- Assignment
Print every line of the data exactly as shown.

- Data segment

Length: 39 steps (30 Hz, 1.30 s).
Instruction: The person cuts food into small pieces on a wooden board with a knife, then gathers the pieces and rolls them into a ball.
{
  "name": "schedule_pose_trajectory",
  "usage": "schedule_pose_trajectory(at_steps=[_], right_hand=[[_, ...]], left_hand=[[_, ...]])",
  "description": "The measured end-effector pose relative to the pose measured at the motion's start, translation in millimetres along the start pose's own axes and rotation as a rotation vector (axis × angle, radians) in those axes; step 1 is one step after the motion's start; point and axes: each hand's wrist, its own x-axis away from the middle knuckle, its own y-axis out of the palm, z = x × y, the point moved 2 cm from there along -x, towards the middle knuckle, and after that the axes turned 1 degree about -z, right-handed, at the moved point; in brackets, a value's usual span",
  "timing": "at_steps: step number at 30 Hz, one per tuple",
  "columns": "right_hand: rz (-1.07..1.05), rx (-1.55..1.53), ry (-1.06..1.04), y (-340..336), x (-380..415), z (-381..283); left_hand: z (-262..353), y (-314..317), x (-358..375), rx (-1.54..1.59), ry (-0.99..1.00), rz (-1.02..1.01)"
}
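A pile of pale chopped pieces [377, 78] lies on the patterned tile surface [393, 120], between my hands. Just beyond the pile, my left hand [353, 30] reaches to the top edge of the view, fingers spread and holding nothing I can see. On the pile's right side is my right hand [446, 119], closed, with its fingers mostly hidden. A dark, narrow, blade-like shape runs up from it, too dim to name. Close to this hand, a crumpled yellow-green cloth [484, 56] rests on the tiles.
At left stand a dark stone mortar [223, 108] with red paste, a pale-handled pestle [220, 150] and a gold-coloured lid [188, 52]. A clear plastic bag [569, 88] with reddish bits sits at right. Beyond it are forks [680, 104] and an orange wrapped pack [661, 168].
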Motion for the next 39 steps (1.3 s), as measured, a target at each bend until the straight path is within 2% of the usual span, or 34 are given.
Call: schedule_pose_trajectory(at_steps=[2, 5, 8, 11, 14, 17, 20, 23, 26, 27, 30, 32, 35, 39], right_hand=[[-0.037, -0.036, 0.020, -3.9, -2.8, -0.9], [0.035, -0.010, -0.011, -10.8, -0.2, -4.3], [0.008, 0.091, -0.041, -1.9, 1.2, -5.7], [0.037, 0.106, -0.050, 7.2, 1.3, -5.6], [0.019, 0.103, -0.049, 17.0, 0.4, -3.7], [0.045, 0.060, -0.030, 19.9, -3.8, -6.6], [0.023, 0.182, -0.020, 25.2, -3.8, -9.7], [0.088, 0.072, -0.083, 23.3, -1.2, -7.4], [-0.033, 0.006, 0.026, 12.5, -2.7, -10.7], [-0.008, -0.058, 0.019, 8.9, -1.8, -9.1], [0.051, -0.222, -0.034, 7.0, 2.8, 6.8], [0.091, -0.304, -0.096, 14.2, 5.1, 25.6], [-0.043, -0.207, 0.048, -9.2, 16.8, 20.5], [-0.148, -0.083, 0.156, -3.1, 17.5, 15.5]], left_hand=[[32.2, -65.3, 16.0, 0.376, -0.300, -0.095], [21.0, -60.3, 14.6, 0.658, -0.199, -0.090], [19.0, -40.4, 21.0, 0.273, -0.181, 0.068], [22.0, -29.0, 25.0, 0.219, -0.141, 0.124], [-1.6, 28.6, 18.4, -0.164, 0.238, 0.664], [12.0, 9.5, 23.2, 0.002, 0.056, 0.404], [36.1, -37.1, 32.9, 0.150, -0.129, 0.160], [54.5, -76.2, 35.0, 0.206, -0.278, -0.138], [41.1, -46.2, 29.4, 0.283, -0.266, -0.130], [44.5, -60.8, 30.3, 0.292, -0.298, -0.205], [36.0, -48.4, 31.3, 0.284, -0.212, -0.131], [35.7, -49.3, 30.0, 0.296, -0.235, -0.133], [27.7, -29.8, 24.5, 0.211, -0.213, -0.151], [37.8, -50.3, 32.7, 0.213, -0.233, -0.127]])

- Solution to the exercise
Length: 39 steps (30 Hz, 1.30 s).
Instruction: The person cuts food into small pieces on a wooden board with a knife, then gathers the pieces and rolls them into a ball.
{
  "name": "schedule_pose_trajectory",
  "usage": "schedule_pose_trajectory(at_steps=[_], right_hand=[[_, ...]], left_hand=[[_, ...]])",
  "description": "The measured end-effector pose relative to the pose measured at the motion's start, translation in millimetres along the start pose's own axes and rotation as a rotation vector (axis × angle, radians) in those axes; step 1 is one step after the motion's start; point and axes: each hand's wrist, its own x-axis away from the middle knuckle, its own y-axis out of the palm, z = x × y, the point moved 2 cm from there along -x, towards the middle knuckle, and after that the axes turned 1 degree about -z, right-handed, at the moved point; in brackets, a value's usual span",
  "timing": "at_steps: step number at 30 Hz, one per tuple",
  "columns": "right_hand: rz (-1.07..1.05), rx (-1.55..1.53), ry (-1.06..1.04), y (-340..336), x (-380..415), z (-381..283); left_hand: z (-262..353), y (-314..317), x (-358..375), rx (-1.54..1.59), ry (-0.99..1.00), rz (-1.02..1.01)"
}
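A pile of pale chopped pieces [377, 78] lies on the patterned tile surface [393, 120], between my hands. Just beyond the pile, my left hand [353, 30] reaches to the top edge of the view, fingers spread and holding nothing I can see. On the pile's right side is my right hand [446, 119], closed, with its fingers mostly hidden. A dark, narrow, blade-like shape runs up from it, too dim to name. Close to this hand, a crumpled yellow-green cloth [484, 56] rests on the tiles.
At left stand a dark stone mortar [223, 108] with red paste, a pale-handled pestle [220, 150] and a gold-coloured lid [188, 52]. A clear plastic bag [569, 88] with reddish bits sits at right. Beyond it are forks [680, 104] and an orange wrapped pack [661, 168].
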Motion for the next 39 steps (1.3 s), as measured, a target at each bend until the straight path is within 2% of the usual span, or 34 are given.
Call: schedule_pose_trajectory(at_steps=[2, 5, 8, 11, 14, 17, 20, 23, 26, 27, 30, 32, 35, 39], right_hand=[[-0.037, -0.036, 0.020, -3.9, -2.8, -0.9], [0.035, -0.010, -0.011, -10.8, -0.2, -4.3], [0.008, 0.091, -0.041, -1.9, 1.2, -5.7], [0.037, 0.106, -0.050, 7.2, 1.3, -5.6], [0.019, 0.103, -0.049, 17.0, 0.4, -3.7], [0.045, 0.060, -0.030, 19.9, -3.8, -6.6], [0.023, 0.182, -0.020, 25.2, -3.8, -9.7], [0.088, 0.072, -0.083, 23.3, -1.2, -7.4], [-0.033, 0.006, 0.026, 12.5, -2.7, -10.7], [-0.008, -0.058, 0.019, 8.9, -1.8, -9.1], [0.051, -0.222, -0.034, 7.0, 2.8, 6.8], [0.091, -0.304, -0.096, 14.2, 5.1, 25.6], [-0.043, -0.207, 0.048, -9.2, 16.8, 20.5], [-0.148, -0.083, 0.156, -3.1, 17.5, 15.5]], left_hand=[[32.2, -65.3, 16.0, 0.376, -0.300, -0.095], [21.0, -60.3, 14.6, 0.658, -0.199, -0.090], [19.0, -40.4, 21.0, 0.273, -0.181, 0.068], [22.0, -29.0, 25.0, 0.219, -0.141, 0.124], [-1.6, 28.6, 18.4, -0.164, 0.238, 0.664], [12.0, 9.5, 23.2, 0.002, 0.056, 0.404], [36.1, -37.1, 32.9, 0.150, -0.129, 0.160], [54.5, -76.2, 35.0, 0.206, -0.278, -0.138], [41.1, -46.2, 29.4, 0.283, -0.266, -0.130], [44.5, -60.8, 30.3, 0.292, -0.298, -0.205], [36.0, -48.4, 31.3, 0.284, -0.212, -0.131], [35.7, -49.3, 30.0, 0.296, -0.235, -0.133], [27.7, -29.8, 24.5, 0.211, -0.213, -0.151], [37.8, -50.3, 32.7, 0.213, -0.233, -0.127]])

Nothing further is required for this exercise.